Whenever a line of the data below holds the string "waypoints", copy that line.

** Given data follows **

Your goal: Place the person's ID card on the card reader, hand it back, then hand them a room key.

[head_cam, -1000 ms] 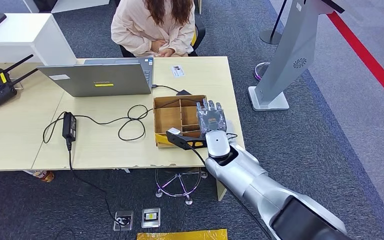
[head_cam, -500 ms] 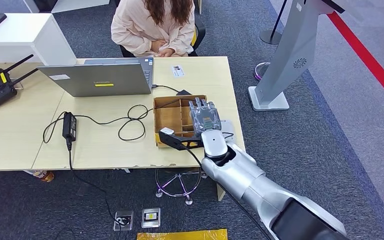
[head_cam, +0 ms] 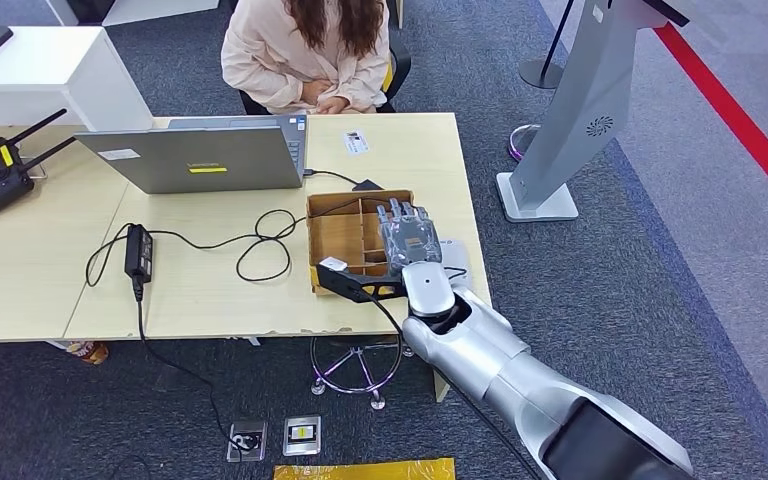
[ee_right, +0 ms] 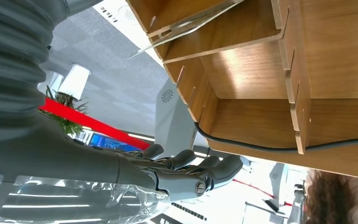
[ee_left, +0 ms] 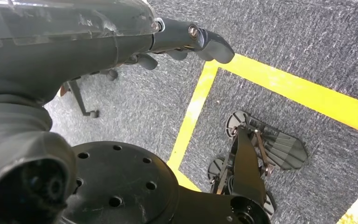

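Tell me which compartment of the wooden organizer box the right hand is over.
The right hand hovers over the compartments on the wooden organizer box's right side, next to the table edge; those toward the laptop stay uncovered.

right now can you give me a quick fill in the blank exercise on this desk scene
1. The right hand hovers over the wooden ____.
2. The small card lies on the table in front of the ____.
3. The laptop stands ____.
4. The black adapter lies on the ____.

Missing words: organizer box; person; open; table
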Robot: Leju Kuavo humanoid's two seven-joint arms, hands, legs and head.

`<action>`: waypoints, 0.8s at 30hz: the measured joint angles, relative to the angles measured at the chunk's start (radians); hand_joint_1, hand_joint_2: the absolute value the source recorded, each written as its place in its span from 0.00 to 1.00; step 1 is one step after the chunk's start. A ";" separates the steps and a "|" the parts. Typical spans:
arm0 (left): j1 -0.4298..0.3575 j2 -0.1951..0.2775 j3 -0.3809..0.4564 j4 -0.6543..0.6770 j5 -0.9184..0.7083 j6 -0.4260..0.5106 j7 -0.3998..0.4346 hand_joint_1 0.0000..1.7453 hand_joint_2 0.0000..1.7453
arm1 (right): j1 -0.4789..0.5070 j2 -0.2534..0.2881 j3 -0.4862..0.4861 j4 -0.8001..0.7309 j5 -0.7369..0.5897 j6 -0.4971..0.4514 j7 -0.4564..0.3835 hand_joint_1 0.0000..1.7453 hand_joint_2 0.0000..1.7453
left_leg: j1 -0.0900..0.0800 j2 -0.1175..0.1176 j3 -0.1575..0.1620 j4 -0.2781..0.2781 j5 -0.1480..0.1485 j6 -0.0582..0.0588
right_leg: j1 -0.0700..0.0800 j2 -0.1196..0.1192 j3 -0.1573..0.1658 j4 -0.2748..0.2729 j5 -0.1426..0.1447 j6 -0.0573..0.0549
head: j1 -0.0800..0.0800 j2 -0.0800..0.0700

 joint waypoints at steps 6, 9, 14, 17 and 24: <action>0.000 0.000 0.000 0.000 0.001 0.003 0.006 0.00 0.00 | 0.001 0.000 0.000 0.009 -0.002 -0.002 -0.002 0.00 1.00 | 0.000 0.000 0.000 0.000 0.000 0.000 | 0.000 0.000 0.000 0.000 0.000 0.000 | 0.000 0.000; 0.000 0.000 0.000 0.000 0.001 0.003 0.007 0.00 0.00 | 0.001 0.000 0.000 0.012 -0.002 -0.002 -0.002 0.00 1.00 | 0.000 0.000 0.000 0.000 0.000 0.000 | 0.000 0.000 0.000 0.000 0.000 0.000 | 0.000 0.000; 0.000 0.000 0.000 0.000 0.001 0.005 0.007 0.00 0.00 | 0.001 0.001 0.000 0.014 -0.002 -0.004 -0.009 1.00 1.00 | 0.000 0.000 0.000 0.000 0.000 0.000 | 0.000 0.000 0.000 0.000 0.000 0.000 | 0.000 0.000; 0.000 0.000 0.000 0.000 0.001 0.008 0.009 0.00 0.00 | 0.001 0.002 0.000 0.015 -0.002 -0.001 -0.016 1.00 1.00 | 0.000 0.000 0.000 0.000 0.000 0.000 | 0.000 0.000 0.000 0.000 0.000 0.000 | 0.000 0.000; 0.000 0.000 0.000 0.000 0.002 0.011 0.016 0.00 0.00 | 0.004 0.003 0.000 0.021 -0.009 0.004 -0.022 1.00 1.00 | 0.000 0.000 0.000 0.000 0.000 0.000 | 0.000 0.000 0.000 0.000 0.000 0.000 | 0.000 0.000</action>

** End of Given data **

## Task output
`<action>`: waypoints, 0.8s at 30hz: the measured joint angles, relative to the angles measured at the chunk's start (radians); hand_joint_1, hand_joint_2: the absolute value the source recorded, each written as its place in its span from 0.00 to 1.00; step 1 is one step after the chunk's start. A ";" separates the steps and a "|" the parts. Typical spans:
 joint waypoints at steps 6, 9, 14, 17 and 24: <action>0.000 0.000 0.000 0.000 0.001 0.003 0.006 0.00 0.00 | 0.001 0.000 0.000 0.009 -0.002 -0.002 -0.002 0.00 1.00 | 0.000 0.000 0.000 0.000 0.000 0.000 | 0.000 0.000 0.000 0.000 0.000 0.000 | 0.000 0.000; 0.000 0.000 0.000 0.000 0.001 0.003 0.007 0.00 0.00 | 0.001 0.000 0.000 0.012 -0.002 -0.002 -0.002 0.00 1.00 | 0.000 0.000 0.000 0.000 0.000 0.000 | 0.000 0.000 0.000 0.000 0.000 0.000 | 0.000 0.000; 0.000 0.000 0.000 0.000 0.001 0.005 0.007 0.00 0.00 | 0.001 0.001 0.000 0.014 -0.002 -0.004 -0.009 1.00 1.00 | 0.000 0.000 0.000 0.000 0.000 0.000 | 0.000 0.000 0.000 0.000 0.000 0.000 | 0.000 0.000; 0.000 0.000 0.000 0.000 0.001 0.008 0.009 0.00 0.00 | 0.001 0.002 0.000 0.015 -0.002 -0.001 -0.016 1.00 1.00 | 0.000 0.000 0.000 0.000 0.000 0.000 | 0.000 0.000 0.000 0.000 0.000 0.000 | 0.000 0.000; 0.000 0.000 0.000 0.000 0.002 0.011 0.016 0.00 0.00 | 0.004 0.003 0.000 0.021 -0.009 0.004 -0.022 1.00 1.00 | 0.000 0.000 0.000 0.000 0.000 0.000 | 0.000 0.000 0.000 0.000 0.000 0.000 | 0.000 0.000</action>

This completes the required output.